8. Una célula hospedante que comprende la molécula de ácidos nucleicos de una cualquiera de las reivindicaciones 1 a 6 o el vector de la reivindicación 7.

9. Un animal transgénico que comprenden células que comprenden la molécula de ácidos nucleicos de una cualquiera de las reivindicaciones 1 a 6 o el vector de la reivindicación 7.

10. La molécula de ácidos nucleicos de una cualquiera de las reivindicaciones 1 a 6, o un vector según la reivindicación 7, para ser usada en terapia.

11. Una molécula de ácidos nucleicos de una cualquiera de las reivindicaciones 1 a 6, o un vector según la reivindicación 7, para ser usados en el tratamiento de hemofilia.
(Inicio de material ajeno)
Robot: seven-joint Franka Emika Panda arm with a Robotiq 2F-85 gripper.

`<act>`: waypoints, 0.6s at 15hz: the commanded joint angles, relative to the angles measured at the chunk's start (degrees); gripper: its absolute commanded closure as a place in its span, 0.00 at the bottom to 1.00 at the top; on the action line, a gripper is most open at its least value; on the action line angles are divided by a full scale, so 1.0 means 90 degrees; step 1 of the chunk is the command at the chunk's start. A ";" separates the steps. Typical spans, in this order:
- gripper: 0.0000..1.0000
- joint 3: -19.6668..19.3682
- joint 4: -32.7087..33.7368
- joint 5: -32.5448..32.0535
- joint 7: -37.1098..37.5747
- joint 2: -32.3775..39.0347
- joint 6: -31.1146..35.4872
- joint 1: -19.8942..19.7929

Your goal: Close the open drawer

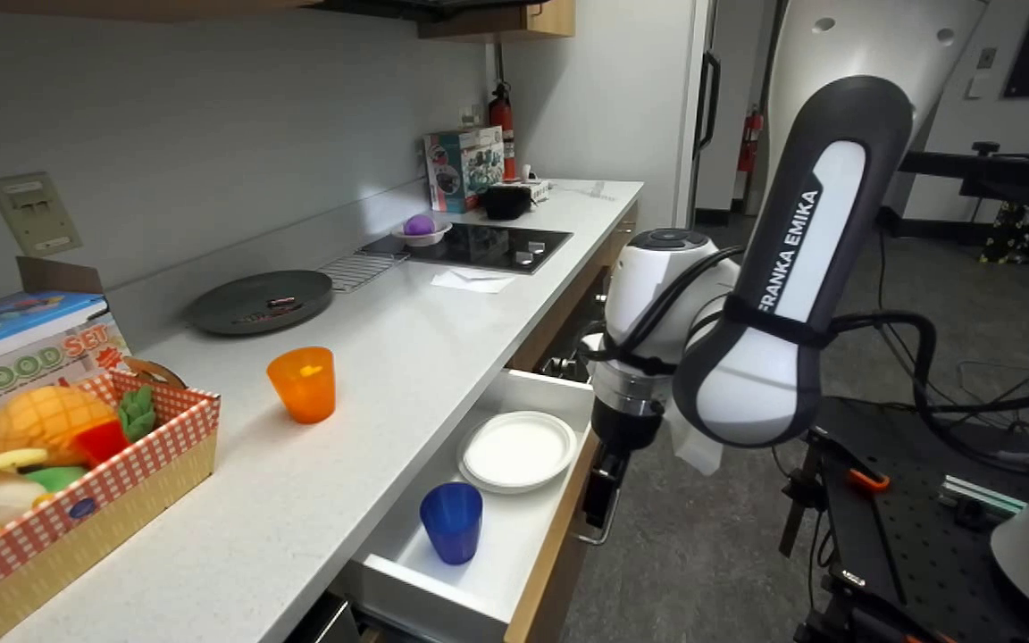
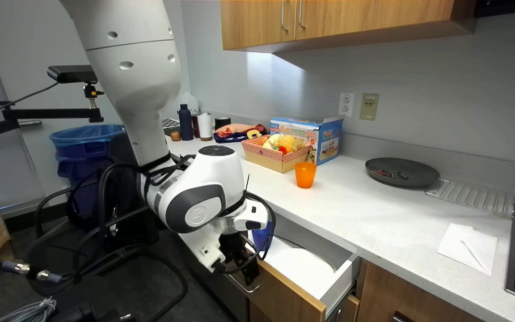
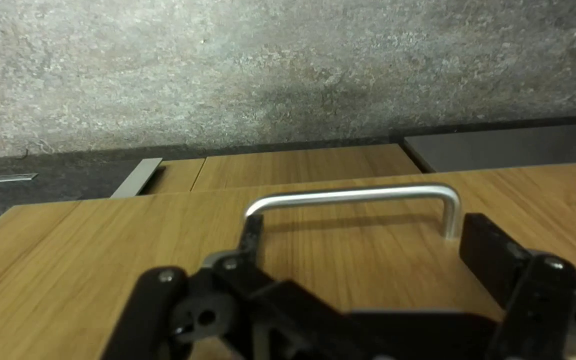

12. Un método para la preparación de un vector de suministro de genes parvovirales, comprendiendo el método las etapas de

(a) proporcionar una célula de insecto que comprende uno o más constructos de ácidos nucleicos que comprenden:

(i) una molécula de ácido nucleico de una cualquiera de las reivindicaciones 1 a 6 que está flanqueada por al menos una secuencia de nucleótidos repetida, terminal, invertida y parvoviral;

(ii) un primer cassette de expresión que comprende una secuencia de nucleótidos que codifica una o más proteínas Rep parvovirales que está funcionalmente conectado a un promotor que es capaz de conducir la expresión de la (s) proteína (s) Rep en la célula de insecto;

(iii) un segundo cassette de expresión que comprende una secuencia de nucleótidos que codifica una o más proteínas de cápsides parvovirales que está funcionalmente conectado a un promotor que es capaz de conducir la expresión de la (s) proteína (s) de la cápside en la célula de insecto;

(b) cultivar la célula de insecto definida en el apartado (a) bajo condiciones que conduzcan a la expresión de las proteínas Rep y de la cápside; y, opcionalmente,

(c) recuperar el vector de suministro de genes parvovirales.